George Clooney spielt in den dem hoch gelobten Film „Up in the air“ einen Outplacement-Berater. Zu Deutsch: Einen Kündigungsberater. Einen, der die Drecksarbeit macht, wenn es an Rauschmisse geht. In der Süddeutschen Zeitung gibt es heute dazu ein Interview mit einer Frau, die das nicht im Film macht, sondern im richtigen Leben.

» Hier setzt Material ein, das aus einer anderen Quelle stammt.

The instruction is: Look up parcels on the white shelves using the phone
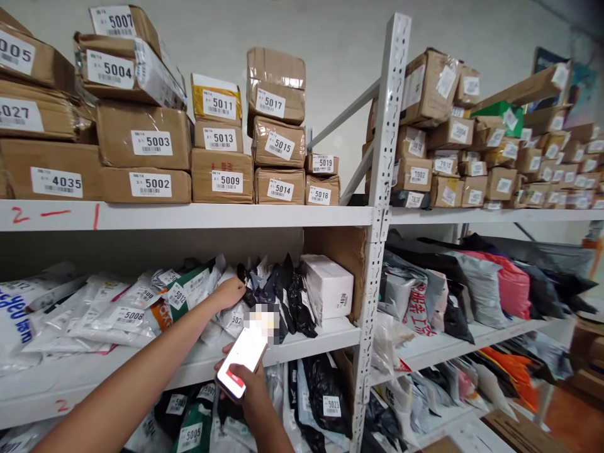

Mir fällt es ja schon schwer, mir vorzustellen, dass es so einen Beruf überhaupt gibt. Aber, wenn man ein wenig länger drüber nachdenkt, ist es vielleicht ja gar nicht so falsch, auch bei der Kündigung Profis einzusetzen. Jedenfalls dann, wenn die es nicht nur dem Unternehmen möglichst einfach machen sollen, sondern wirklich auch demjenigen, der seine Arbeit verliert.

Und man glaubt ja gar nicht, woran man dabei alles denken muss. In der SZ etwa erklärt die Kündigungsberaterin Elke Schmidt, dass zum Beispiel Kündigungen möglichst nicht am Freitag ausgesprochen werden sollen, weil dann das ganze leere Wochenende folgt. Der ideale Kündigungstag sei der Dienstag.

Schon komisch, was alles zu professioneller Kommunikation gehört.